# Push plates for a '94 Dodge Ram 2500?



## djonas (Apr 15, 2001)

I have found a complete plow setup for sale which is on a '95 Dodge Ram 1500. Can it be transferred to my '94 Dodge Ram 2500 farm truck which has light duty axles (7500 GVW)?

I've been plowing our 750' driveway for many years with a '46 Dodge Power Wagon and I've decided it would now be nice to have power steering and heat in the cab.

Do people think the auto transmission in my Ram 2500 is suitable for plowing?

Thanks for any advice.


----------



## [email protected] (Jun 30, 2009)

what brand of plow? and if you know what model plow?
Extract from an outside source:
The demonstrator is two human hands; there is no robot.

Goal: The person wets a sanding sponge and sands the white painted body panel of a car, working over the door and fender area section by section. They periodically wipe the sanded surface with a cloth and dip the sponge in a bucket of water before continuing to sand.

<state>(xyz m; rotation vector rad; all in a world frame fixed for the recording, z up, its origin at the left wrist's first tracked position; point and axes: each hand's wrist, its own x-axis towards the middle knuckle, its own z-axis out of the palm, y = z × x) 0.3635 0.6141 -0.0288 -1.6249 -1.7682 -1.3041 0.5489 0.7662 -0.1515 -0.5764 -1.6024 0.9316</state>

as with anything if you are the driver you will probably take care of it and everything will be fine. if you let someone drive it they will tear it up for you.


----------



## djonas (Apr 15, 2001)

The seller doesn't know what plow is on the truck (I should be able to go to see it in the next couple of days to learn what he has). What I am trying to confirm is if the front axle of a light duty '95 Ram 2500 (built in '94 but it is actually '95 model year) is the same as a '95 Ram 1500? The Fisher Plow site indicates that they are the same (Dana 40s) so am hoping the push plates should bolt up to my truck without modification?? I've got a couple of old 8 ' Fisher plows around here that came off old GMC/Chevy 3/4 ton trucks but no undercarriage gear for a Dodge.

Thanks


----------



## mercer_me (Sep 13, 2008)

My uncle has a 1994 Ram 2500 single cab 8' bed with an 8' Fisher Minute Mount on it. It plows pritty good.


----------